When the identification process is complete, the next and probably hardest step is to commit to it. I am not fully there yet!

When I started the process of unlearning, I have, ironically, found myself doing and enjoying many of those things I had laughed at or denigrated before; things that people deem basic, not so important or not complex enough. I opened my first motivational book, for example. Started a small clothing business to generate cash and support “Kanzyana” my main project. Inspiration and motivation are ‘a thing’. Setting your goals in written form, having a vision board, setting your intentions daily, manifesting … do work.

It is not enough but it can give the extra boost, the clarity, the concentration and the focus we all need to keep going.

 You cannot live a positive life with a negative mind

You cannot live a positive life with a negative mind.

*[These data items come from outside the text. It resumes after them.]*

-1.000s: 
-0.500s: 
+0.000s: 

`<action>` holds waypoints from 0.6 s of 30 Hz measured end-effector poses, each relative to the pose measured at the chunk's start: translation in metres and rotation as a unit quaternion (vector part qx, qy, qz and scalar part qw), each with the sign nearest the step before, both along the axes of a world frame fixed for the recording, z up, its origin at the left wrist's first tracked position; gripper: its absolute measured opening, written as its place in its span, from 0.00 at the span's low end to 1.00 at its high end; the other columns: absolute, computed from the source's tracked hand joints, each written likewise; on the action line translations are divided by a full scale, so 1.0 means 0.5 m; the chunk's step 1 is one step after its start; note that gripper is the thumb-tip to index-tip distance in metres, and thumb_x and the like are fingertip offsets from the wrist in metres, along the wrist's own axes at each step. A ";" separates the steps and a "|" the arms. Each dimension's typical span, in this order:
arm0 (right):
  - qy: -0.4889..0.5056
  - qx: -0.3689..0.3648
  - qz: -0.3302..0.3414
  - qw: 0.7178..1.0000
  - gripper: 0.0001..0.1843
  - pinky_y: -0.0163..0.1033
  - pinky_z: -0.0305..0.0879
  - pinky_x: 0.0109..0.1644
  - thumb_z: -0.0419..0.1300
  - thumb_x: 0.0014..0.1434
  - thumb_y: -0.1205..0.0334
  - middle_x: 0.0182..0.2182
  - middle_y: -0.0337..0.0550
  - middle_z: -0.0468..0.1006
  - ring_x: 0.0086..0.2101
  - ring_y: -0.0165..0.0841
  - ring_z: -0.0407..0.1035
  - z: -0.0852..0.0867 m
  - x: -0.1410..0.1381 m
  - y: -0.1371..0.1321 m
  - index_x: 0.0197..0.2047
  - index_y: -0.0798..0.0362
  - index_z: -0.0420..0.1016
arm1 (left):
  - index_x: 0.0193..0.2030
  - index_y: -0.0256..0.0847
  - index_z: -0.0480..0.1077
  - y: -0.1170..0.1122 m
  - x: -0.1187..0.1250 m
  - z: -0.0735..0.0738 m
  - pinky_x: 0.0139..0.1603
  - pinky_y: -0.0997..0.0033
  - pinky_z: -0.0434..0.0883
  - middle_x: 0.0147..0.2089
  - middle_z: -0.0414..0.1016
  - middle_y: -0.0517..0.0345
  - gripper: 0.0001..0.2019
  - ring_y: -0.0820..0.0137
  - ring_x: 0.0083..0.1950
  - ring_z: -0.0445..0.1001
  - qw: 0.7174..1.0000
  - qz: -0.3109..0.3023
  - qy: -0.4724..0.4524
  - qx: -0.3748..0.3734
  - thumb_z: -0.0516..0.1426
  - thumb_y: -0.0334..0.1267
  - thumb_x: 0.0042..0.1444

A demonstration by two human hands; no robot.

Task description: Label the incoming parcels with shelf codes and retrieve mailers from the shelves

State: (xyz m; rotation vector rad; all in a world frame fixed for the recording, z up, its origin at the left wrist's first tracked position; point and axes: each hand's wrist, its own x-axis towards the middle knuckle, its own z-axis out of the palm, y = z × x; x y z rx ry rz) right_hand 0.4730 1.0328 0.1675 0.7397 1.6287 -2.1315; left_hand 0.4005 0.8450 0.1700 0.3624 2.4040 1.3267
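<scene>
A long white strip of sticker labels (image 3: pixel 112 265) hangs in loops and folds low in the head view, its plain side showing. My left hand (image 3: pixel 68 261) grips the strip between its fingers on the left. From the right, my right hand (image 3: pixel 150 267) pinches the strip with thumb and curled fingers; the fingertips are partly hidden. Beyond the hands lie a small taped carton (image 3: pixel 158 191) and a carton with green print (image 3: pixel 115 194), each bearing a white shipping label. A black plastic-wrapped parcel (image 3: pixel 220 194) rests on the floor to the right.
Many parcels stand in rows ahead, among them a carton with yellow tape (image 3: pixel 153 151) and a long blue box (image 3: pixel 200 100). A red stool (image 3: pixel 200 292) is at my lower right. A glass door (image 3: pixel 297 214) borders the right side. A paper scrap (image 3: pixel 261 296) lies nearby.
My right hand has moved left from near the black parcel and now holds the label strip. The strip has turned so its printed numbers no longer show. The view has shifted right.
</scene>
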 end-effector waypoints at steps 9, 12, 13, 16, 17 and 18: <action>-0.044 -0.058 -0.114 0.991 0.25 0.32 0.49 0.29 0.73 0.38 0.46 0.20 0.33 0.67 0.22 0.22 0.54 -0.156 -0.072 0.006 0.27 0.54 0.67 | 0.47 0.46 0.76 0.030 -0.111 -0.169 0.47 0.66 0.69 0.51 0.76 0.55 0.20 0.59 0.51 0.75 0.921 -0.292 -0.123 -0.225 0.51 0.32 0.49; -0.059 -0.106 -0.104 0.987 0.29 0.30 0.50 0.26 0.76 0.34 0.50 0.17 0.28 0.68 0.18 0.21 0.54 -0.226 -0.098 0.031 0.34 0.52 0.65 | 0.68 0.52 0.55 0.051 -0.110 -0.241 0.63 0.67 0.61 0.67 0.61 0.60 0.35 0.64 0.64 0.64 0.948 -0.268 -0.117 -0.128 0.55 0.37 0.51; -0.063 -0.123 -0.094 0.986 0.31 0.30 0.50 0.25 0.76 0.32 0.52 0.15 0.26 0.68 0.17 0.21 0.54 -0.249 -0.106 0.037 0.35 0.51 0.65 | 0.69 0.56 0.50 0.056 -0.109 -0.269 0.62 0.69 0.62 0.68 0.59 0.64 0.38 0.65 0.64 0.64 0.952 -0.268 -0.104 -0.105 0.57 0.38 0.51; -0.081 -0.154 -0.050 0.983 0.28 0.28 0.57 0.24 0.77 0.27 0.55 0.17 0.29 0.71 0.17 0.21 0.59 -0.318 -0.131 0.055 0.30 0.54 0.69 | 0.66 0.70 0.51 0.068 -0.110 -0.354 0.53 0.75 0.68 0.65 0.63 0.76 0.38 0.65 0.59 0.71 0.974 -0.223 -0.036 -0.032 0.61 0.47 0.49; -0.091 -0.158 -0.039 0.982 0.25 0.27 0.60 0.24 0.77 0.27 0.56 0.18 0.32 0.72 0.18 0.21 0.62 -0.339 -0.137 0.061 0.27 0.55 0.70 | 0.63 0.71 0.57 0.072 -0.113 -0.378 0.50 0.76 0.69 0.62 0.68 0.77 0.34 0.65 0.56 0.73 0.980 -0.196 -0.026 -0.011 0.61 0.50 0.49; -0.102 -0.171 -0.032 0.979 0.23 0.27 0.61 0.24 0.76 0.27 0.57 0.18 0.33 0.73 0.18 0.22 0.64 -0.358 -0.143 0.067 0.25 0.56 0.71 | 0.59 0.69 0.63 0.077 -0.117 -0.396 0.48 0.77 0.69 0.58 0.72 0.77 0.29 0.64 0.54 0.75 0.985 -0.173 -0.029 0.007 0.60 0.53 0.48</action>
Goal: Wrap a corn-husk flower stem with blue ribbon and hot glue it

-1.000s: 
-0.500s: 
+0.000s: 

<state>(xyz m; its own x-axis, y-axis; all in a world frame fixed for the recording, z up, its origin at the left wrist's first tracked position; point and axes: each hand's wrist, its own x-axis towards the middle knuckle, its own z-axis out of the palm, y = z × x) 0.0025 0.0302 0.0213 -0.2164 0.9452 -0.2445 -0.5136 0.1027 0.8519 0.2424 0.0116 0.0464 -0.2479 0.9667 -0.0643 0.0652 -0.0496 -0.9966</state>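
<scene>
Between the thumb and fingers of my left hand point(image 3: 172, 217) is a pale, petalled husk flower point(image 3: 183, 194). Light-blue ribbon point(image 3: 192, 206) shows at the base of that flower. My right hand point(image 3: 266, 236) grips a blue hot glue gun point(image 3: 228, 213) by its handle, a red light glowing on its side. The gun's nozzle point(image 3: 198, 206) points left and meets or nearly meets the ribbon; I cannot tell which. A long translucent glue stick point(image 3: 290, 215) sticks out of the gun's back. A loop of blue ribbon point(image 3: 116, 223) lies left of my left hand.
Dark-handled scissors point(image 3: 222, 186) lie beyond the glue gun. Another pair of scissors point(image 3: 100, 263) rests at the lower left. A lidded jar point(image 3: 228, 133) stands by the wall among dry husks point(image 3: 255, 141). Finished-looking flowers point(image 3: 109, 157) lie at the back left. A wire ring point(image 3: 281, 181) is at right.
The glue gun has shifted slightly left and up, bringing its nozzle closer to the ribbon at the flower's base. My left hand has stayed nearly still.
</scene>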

Focusing on the imprecfections can become an addiction and is scientifically proven to distort reality. It affects our interpretation of challenging events. Keeping this in mind allowed me to break the habit of talking about everything I hate and focus a little bit more on the things I love. I am also learning, though it is not the easiest, to congratulate myself for the small victories of life.

The energy we get at the beginning of a year, a week (Monday I will start a diet) or a month, is very important and it is only up to us to follow through or just assume ‘Who sticks to their plans anyway? I will try again next week!’

Only you get to decide if this year you will belong to the minority who acts or the majority who talks. Goal-setting can focus performance in formidable ways. Know your destination, know your motivation and set your plan.

“In times of change, learners inherit the earth, while the learned find themselves beautifully equipped to deal with a world that no longer exists.”

Eric Hoffer — social writer and philosopher.